Mas milhões de pessoas, e também empresas, estão entendendo, agora e cada vez mais, a ameaça limite em que vivemos. Cresce, no mundo todo, um movimento de responsabilidade social e climática, ainda que muitas vezes irresoluto, pois a tarefa é realmente hercúlea. Estamos correndo contra o tempo e precisamos, urgentemente, saltar para uma prática mais ampla, além do discurso. Os donos do capital e do poder resistem, sustentados por suas hordas de fanáticos, como disse Houellebecq. Vemos muitas coisas piorarem, ao invés de melhorarem, com mais guerras hediondas, conflitos e violência em todo lugar. Tive uma aula com o sociólogo e filósofo Michel Maffesoli*, estudioso da pós-modernidade, em que ele disse: “Existe um desespero inconsciente na oligarquia político-midiática. Esses atores pressentem, não de maneira consciente, que o fim deles está próximo. Quando isso ocorre, as pessoas se tornam, de certa forma, mais violentas – combate de retaguarda. Isso pode ser considerado o momento de saturação para o poder vigente.”

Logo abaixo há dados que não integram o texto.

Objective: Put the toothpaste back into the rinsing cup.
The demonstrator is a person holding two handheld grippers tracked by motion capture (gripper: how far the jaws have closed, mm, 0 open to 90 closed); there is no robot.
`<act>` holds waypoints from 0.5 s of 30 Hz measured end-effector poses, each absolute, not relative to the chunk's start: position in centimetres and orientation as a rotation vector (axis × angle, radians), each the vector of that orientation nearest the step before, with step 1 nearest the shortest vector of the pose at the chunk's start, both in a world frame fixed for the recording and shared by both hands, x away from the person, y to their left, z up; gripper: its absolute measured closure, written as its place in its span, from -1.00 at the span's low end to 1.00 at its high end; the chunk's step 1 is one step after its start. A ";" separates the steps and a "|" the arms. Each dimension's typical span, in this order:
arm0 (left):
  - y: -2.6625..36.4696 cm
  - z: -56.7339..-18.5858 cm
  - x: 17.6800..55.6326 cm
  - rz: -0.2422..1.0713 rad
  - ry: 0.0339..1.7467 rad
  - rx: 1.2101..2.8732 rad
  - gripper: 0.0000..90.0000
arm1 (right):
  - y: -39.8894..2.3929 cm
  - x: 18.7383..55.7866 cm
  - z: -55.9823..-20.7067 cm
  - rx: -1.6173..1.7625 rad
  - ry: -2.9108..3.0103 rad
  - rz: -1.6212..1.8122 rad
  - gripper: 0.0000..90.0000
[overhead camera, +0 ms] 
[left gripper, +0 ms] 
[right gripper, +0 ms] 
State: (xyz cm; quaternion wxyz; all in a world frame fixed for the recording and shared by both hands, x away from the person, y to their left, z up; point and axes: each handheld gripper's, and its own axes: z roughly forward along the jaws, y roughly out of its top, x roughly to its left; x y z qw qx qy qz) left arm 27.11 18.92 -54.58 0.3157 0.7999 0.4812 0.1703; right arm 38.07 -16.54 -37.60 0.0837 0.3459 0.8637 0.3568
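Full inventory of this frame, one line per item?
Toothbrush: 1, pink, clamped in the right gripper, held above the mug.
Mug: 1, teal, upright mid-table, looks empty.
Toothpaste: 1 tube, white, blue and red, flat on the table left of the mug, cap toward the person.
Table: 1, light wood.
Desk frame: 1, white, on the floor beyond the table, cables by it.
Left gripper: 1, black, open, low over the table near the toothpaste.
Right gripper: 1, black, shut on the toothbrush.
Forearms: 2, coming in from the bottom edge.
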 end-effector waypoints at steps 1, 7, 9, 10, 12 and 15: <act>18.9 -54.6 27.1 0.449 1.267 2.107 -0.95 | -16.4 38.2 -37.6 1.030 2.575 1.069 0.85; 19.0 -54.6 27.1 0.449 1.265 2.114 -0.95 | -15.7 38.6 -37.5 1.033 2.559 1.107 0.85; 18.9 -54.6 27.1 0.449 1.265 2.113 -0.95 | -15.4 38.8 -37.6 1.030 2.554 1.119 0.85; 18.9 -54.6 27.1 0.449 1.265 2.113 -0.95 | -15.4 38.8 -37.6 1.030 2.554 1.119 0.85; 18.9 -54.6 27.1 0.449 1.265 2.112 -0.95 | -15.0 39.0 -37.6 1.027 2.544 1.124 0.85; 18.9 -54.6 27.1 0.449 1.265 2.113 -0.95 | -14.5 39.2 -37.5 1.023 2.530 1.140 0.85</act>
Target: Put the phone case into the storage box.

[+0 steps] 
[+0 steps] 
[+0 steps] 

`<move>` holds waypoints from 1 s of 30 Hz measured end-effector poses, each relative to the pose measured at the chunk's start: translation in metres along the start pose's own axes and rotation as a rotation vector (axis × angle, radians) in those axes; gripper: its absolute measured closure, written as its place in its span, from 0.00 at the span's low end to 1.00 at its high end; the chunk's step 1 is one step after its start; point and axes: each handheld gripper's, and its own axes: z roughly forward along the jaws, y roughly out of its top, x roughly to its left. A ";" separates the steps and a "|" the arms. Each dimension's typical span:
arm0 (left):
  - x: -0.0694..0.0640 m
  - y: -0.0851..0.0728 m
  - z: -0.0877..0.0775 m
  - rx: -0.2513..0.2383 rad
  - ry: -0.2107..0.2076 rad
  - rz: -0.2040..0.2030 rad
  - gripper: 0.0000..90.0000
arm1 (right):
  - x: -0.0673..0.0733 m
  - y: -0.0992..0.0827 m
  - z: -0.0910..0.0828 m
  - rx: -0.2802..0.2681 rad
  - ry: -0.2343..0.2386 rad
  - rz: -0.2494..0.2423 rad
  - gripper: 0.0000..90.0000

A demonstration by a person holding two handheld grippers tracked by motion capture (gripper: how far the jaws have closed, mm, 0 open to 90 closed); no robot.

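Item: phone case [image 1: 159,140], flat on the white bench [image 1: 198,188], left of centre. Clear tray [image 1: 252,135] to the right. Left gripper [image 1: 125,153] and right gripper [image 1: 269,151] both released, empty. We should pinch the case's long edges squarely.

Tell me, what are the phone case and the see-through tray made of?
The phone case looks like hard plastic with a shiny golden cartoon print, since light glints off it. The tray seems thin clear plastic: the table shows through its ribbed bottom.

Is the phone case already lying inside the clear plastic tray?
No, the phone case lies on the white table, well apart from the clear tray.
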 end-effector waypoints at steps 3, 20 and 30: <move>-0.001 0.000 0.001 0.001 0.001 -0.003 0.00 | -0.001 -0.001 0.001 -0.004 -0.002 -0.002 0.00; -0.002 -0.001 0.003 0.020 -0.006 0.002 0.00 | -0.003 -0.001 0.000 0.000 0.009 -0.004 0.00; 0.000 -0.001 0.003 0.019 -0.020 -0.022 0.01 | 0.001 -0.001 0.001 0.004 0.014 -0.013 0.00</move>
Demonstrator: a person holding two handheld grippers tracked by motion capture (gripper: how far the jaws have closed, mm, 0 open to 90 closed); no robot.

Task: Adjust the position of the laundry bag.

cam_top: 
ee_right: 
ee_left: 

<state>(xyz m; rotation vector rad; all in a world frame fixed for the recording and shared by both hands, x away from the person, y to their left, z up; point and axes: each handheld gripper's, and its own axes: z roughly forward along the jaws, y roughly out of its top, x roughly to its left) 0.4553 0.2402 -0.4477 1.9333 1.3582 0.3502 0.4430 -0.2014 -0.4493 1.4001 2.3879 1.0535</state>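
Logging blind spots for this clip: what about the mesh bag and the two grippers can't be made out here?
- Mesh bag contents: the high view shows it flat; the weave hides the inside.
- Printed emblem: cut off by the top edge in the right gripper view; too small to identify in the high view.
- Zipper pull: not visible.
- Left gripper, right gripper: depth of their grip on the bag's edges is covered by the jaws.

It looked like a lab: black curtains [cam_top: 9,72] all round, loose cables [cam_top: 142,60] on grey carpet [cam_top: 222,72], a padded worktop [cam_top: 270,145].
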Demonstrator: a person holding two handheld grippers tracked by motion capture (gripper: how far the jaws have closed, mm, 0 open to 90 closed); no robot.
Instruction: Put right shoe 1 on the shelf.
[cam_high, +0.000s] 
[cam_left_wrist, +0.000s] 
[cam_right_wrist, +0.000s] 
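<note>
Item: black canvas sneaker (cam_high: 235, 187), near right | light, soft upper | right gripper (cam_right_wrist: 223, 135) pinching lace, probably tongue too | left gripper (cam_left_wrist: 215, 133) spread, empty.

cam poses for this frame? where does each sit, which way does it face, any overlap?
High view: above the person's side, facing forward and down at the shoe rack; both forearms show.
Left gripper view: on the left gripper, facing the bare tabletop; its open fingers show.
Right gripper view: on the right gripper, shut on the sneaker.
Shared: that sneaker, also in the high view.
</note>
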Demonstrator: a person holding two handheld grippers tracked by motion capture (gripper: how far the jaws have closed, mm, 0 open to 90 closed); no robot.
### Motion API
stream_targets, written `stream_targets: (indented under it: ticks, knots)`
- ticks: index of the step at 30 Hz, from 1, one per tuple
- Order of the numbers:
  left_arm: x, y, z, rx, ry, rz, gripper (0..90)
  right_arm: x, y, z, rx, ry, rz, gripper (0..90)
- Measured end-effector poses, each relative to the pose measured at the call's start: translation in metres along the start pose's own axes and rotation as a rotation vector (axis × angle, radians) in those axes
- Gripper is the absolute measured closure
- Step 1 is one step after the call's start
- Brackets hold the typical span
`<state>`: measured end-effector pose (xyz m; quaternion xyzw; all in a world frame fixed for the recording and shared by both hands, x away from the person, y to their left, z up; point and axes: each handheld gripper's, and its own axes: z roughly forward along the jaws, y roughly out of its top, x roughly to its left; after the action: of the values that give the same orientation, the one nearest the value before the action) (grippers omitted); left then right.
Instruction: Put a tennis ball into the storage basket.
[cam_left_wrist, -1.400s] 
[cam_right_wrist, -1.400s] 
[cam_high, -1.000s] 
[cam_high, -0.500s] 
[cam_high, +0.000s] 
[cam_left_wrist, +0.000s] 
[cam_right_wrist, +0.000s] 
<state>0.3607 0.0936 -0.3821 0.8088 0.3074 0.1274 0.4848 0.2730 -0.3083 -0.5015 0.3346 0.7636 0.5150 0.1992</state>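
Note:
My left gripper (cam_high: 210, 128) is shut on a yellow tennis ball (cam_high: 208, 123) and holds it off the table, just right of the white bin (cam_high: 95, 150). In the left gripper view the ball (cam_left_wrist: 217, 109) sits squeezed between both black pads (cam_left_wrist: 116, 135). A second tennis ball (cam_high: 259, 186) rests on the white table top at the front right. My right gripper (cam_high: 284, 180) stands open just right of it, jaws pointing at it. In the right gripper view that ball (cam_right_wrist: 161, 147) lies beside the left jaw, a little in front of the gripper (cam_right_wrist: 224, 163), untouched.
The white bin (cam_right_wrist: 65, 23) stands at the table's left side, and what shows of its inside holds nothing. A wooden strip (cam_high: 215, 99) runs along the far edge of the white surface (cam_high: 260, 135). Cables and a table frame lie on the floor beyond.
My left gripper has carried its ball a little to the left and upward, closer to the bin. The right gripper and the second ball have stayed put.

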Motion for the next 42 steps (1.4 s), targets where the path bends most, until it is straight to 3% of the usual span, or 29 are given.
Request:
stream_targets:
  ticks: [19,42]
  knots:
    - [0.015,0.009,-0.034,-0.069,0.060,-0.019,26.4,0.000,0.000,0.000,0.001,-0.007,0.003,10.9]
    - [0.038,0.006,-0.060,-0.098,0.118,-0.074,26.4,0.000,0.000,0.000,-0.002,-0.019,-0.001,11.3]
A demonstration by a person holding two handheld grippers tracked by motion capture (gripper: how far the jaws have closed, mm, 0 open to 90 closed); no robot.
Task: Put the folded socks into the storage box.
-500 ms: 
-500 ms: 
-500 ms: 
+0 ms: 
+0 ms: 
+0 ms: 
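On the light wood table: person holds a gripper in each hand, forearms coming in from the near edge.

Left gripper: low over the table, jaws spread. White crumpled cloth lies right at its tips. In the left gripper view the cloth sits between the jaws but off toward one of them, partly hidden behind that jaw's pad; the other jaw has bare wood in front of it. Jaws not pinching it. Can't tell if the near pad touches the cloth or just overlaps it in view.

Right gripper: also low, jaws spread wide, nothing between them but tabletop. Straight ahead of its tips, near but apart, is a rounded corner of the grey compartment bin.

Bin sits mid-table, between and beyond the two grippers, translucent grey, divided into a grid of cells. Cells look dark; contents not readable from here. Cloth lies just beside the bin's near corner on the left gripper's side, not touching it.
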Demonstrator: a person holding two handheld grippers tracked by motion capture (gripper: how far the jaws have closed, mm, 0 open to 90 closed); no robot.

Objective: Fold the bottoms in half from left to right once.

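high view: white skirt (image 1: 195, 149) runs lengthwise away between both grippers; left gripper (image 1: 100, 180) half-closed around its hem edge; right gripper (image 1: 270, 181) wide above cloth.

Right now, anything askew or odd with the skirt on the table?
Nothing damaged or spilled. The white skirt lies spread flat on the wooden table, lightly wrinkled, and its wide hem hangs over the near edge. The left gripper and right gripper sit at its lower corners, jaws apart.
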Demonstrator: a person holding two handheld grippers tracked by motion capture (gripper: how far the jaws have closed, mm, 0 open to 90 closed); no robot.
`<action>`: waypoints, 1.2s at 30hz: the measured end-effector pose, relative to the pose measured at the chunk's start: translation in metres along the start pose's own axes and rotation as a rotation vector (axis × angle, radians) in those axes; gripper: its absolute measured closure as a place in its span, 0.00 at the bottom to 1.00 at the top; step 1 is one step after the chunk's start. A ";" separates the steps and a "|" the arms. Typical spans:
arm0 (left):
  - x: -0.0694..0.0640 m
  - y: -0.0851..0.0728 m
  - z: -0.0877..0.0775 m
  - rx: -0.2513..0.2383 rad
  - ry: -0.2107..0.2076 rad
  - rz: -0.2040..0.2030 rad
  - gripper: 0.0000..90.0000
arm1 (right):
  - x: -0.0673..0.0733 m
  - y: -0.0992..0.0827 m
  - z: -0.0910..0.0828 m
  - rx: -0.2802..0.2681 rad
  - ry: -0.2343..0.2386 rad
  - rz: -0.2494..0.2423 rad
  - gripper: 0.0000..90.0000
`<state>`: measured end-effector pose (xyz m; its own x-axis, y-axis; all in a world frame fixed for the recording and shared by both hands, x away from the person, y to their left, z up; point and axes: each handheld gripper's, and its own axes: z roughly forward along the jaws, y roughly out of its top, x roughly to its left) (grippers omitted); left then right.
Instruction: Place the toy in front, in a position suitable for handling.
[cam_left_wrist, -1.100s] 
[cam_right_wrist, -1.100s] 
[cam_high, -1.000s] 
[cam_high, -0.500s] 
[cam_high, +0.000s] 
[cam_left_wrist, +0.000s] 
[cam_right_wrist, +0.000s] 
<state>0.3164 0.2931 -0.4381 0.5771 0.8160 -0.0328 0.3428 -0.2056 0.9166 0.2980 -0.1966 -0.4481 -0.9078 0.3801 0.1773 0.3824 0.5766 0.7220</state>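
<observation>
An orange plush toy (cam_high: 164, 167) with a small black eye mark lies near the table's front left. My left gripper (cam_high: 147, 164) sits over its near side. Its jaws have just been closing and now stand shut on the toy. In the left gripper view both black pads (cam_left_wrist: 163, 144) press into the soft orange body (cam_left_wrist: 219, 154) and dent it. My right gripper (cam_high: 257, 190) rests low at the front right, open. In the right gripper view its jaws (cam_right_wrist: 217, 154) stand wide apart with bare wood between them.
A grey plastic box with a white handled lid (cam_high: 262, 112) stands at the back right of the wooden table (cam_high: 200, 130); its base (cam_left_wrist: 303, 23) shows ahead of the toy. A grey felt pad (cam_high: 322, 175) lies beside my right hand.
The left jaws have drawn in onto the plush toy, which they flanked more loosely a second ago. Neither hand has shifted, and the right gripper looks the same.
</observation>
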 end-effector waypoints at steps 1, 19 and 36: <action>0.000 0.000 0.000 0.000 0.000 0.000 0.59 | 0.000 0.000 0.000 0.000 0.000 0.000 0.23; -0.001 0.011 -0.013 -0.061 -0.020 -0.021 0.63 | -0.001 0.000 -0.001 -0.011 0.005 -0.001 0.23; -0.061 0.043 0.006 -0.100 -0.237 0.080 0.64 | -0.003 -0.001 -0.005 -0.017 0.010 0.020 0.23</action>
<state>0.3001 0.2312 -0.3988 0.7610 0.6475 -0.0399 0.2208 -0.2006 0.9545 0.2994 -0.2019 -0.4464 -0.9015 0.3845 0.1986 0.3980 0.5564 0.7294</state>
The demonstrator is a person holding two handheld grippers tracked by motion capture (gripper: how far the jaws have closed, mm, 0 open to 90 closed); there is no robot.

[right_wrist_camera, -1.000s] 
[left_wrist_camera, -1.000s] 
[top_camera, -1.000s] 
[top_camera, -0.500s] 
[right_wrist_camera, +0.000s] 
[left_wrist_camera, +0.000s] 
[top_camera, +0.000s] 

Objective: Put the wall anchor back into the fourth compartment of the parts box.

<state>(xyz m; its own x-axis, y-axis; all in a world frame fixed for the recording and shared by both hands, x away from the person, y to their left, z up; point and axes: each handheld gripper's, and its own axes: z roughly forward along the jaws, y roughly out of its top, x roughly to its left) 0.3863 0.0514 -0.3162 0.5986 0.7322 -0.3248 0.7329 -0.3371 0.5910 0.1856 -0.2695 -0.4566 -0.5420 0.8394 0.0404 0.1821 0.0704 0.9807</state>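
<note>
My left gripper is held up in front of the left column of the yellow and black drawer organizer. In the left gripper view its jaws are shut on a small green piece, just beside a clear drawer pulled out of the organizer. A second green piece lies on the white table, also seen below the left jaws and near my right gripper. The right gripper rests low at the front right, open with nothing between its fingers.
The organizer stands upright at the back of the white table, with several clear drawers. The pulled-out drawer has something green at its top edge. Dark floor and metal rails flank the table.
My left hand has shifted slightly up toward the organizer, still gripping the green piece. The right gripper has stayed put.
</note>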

Os monstros estão soltos há mais de 100 anos. Não há mais máscaras, nem qualquer ilusão. Tudo está posto e é mais do que hora de superarmos toda essa barbárie. Temos direito à vida, à natureza, à paz, à infância, ao amor.
*Curso de pós-graduação online em Ciências Humanas na Pontifícia Universidade Católica/RS, que estou concluindo em novembro próximo.